▶ [Aim of the exercise]
Within the data that follows, set down exactly the lines from the one containing "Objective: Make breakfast" through the one containing "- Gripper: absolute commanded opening", both ends included.

▶ [Dataset extract]
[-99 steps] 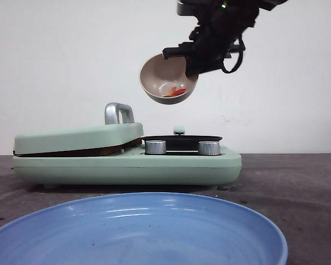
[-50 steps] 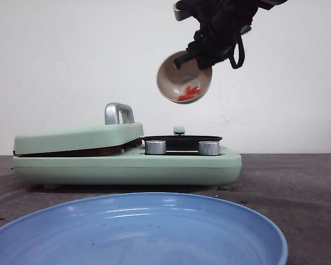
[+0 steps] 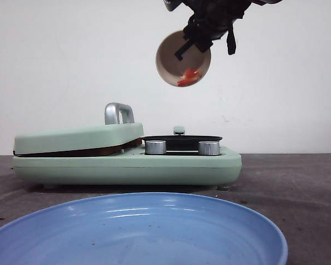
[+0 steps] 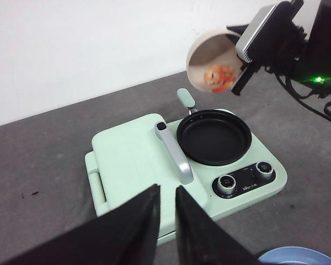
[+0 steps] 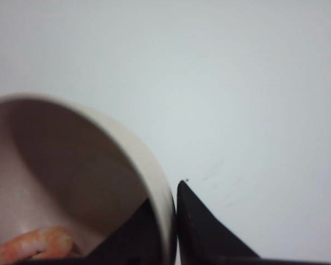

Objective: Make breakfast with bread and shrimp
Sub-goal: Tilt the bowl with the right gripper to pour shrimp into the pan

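My right gripper [image 3: 188, 43] pinches the beige bowl's [image 3: 174, 55] rim, tipped at twelve o'clock above the black frying pan [image 4: 214, 137] so the shrimp [image 3: 188, 77] slide out; my left gripper's [image 4: 166, 208] jaws stand narrow and empty.

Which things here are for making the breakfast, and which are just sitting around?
For the job:
shrimp
beige bowl, tipped and clamped by the right gripper
black pan
green sandwich press, closed

Just sitting:
blue plate
left gripper, holding nothing
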Controlling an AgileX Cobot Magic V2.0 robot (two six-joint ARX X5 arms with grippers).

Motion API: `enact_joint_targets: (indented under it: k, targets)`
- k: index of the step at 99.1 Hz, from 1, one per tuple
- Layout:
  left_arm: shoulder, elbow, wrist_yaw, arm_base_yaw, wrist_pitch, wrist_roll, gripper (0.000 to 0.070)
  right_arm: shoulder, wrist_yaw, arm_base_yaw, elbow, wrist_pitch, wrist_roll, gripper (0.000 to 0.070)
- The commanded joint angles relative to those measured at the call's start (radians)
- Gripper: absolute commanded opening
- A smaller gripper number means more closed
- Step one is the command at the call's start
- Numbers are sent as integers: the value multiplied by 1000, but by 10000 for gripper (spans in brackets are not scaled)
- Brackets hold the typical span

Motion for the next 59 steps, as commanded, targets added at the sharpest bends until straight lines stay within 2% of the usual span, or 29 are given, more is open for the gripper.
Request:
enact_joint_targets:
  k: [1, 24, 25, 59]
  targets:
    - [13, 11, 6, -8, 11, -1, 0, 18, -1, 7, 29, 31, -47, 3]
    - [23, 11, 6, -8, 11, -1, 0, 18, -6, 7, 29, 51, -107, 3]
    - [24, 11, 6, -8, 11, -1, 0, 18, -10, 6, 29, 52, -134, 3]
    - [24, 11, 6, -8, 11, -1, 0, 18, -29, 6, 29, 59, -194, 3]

▶ [Exercise output]
Objective: Make breakfast with bread and shrimp
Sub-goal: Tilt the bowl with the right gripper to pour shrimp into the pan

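My right gripper [image 3: 188, 43] pinches the beige bowl's [image 3: 174, 55] rim, tipped at twelve o'clock above the black frying pan [image 4: 214, 137] so the shrimp [image 3: 188, 77] slide out; my left gripper's [image 4: 166, 208] jaws stand narrow and empty.

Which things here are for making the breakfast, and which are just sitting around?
For the job:
shrimp
beige bowl, tipped and clamped by the right gripper
black pan
green sandwich press, closed

Just sitting:
blue plate
left gripper, holding nothing
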Controlling an AgileX Cobot Magic V2.0 robot (two six-joint ARX X5 arms with grippers).

Motion API: `enact_joint_targets: (indented under it: k, targets)`
- k: index of the step at 99.1 Hz, from 1, one per tuple
- Layout:
  left_arm: shoulder, elbow, wrist_yaw, arm_base_yaw, wrist_pitch, wrist_roll, gripper (0.000 to 0.070)
  right_arm: shoulder, wrist_yaw, arm_base_yaw, elbow, wrist_pitch, wrist_roll, gripper (0.000 to 0.070)
- The commanded joint angles relative to those measured at the call's start (radians)
- Gripper: absolute commanded opening

What was asked for in the exercise is now done.